Rationale: In the rare occasions where tests are reproducibly succesful on a developer workstation and reproducibly failing on the test pipeline, there is little left to do as to investigate the run on the CID agents themselves.
Can we automatically deploy the CID pipeline?
Desired state: Developers dispose of an automated system that can pop up a new CID pipeline on “new” computing resources.
Rationale: In the hypothesis of a total disaster (destruction, compromission) a new CID pipeline needs to be setup as quickly as possible because the CID pipeline is the responsible for deploying software in production.
Do we have stable tests?
Desired state: Test status is stable, i.e. running a test multiple times will always yield the same result.

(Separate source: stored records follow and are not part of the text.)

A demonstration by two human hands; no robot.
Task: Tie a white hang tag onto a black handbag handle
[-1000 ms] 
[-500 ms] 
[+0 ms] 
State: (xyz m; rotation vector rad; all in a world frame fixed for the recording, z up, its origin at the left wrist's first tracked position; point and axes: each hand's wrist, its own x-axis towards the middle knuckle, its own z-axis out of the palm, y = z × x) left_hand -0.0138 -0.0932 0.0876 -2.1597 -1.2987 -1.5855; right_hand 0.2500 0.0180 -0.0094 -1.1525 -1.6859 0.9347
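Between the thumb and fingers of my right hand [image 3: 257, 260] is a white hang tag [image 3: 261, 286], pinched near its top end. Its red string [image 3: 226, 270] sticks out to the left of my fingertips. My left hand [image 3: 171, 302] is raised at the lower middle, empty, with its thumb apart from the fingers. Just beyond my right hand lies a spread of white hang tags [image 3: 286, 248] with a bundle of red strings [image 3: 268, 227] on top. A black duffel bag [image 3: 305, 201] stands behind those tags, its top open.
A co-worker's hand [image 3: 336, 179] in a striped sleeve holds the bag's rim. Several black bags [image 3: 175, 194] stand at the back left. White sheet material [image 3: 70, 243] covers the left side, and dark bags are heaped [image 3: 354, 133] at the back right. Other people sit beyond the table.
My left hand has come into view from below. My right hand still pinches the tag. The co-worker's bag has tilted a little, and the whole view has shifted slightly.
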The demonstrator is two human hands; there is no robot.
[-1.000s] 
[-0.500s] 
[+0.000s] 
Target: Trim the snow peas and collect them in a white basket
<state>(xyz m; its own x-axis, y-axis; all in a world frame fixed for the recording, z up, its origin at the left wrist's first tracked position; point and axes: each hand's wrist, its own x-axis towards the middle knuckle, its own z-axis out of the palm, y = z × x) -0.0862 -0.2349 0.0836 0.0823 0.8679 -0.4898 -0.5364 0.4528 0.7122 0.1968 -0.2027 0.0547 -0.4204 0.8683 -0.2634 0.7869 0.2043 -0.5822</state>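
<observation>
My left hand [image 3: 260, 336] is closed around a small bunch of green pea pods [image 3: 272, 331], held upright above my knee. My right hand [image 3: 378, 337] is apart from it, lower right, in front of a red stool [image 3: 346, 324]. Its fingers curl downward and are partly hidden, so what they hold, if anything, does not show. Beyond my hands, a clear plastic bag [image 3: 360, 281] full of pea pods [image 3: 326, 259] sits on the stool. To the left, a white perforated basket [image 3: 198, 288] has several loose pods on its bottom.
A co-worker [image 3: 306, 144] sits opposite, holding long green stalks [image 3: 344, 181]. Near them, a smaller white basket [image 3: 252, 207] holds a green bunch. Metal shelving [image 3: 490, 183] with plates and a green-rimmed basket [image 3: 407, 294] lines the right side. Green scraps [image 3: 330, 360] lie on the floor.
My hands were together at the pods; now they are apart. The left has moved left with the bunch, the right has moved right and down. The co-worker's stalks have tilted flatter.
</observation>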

Rationale: If tests are unstable or flacky, they are not a source of truth and are less useful to developers, if of any use at all. In some cases, it easier to allow some specific category of tests to be flacky (e.g. journey tests) instead of solving a hard problem to ensure stability (e.g. synchronisation of processes).

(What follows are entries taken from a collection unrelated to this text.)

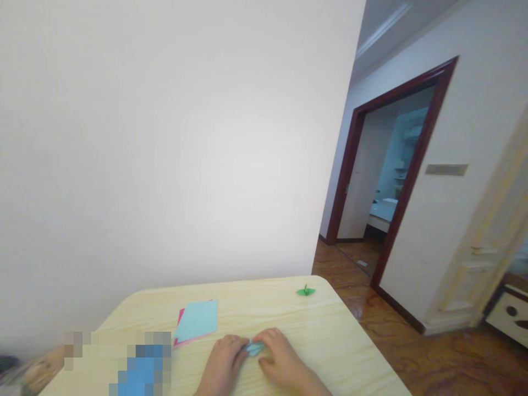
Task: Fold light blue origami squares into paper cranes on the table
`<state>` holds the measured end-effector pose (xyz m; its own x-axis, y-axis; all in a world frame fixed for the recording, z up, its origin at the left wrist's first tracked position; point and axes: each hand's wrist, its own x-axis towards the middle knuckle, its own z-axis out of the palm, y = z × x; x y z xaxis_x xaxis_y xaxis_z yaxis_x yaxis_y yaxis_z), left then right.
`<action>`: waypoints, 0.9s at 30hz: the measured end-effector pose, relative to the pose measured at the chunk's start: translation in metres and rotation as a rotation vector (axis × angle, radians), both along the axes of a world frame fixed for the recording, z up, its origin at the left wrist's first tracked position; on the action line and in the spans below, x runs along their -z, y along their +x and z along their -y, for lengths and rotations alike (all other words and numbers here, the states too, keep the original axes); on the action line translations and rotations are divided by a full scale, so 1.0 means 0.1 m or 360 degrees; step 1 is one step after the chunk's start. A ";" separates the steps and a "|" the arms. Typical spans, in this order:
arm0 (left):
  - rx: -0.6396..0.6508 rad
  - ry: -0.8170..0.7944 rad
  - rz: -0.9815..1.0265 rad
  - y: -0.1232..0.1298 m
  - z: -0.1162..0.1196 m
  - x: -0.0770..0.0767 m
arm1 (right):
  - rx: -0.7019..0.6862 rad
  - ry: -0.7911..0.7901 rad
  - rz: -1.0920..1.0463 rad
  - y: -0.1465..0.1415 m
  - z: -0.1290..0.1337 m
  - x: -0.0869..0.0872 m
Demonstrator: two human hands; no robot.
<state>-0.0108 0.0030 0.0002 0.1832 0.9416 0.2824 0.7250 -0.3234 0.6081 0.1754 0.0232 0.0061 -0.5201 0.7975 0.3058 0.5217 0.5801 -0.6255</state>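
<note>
Holding a small folded blue paper (254, 348) with left hand (225, 358) and right hand (281, 355) — fingers of both closed on it, one hand at each side, over the near part of the pale table (342, 352). Off to the left and a bit farther away, lying flat: a light blue sheet (198, 320) on top of a pink sheet (180, 317), not quite lined up. Near the far right corner — a little green folded paper (306, 292). Behind the table, a white wall (185, 143); to the right, a brown floor (367, 308).

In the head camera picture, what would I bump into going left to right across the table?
Light-blue sheet, left hand, folded blue paper, right hand, green paper shape.
</note>
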 end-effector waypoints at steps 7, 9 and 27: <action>-0.0028 -0.0064 0.0226 -0.01 -0.07 0.01 | 0.0202 -0.0169 0.0024 -0.14 -0.06 -0.05; -0.0012 -0.0085 0.0264 -0.02 -0.09 0.00 | 0.0275 -0.0307 0.0051 -0.19 -0.11 -0.06; 0.0096 0.0070 -0.0476 0.08 0.07 -0.09 | 0.0507 0.0002 0.0476 -0.21 -0.16 -0.17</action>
<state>-0.0031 -0.0043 0.0092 0.3198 0.9145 0.2478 0.8482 -0.3929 0.3553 0.1544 0.0391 0.0234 -0.3139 0.9322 0.1803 0.8331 0.3615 -0.4187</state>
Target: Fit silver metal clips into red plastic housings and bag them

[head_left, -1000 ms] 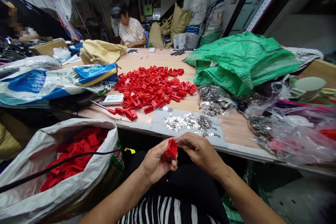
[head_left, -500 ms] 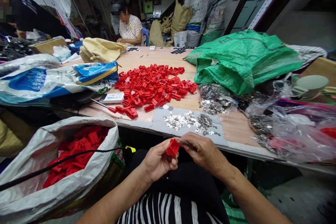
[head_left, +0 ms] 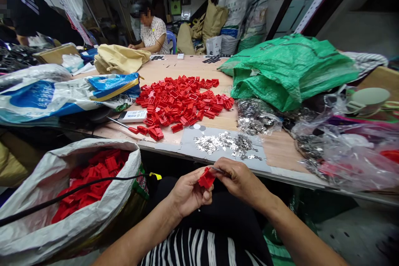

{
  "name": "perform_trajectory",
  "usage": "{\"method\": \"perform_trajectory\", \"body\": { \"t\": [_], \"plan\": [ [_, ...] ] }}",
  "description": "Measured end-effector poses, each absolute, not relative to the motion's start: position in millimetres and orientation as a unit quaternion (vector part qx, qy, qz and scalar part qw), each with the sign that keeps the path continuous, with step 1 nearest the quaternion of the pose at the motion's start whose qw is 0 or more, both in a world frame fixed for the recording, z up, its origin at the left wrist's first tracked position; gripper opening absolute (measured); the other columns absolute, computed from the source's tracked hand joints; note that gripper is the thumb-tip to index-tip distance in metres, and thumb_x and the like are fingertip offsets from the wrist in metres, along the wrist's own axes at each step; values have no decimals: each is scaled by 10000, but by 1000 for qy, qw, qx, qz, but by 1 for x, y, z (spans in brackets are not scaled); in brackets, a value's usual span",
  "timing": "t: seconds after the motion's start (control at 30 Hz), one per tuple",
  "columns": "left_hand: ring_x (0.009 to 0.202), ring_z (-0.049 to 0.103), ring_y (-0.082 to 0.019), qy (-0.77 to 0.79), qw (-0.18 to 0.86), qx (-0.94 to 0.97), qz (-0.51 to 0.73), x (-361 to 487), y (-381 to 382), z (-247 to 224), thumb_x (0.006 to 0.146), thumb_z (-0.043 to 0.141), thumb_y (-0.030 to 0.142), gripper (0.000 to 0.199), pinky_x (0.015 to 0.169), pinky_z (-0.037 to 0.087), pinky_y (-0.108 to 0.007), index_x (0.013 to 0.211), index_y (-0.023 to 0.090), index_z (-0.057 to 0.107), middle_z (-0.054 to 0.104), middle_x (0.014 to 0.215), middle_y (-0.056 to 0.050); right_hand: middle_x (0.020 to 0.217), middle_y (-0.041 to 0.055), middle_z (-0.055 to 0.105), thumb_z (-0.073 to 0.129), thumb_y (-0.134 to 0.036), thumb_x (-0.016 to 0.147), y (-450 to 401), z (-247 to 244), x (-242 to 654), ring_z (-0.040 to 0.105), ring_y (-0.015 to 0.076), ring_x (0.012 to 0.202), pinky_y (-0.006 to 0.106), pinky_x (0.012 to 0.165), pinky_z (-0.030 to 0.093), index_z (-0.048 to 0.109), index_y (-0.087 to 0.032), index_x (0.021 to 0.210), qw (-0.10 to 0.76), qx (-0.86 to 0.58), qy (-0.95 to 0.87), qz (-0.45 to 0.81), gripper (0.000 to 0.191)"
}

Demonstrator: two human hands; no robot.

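A red plastic piece (head_left: 206,178) is held in the fingers of my left hand (head_left: 190,192), over my lap at the table's front edge. My right hand (head_left: 238,178) pinches a thin grey metal tool (head_left: 218,169), whose end meets the top of the red piece. Beyond my hands, small silvery metal parts (head_left: 208,143) lie on a grey mat (head_left: 187,143). Behind them a heap of red pieces (head_left: 181,104) spreads over the wooden table (head_left: 280,149).
A white sack (head_left: 124,166) of red pieces stands at the left, crossed by a black cord (head_left: 77,187). A green bag (head_left: 289,70) and clear plastic bags (head_left: 352,153) lie at right. People sit or stand at the far left and back.
The red piece has tilted and shifted slightly to the right in my left hand, with the tool still at its top. The seated person's arms have moved to the left.
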State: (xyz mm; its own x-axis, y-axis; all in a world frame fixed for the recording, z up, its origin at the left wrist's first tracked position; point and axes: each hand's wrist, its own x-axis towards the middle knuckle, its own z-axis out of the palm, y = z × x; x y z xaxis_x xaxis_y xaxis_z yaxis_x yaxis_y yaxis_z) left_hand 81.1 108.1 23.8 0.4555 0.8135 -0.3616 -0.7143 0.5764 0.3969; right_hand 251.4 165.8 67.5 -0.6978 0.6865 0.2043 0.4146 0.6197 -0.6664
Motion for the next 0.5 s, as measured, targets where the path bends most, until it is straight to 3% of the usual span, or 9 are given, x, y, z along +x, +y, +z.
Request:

Do we implement continuous deployment?
Desired state: We implement continuous deployment and developers work is continuously tested and published in a sandbox environment and in production.
Rationale: Continuous deployment stimulates a good discipline of succesful deployments and reduce software inventory. It is usually the desired deployment disicipline for SaaS organisations but those operating in a different segment have different needs. For instance, team developing products requiring specific hardware or products requiring manual intervention to carry on a complete test batch need to adjust the usual continuous deployment discipline so that they still can enjoy most of its benefits in their particular use-case.
Do we implement fuzzy tests?
Desired state: We implement fuzzy tests.
Rationale: Using a fuzzer in tests improves the test coverage. Some care must be taken to ensure that tests are reproducible.
Do we implement mutation tests?
Desired state: We implement mutation tests.
Rationale: Using a code mutation tool in tests improves the test coverage.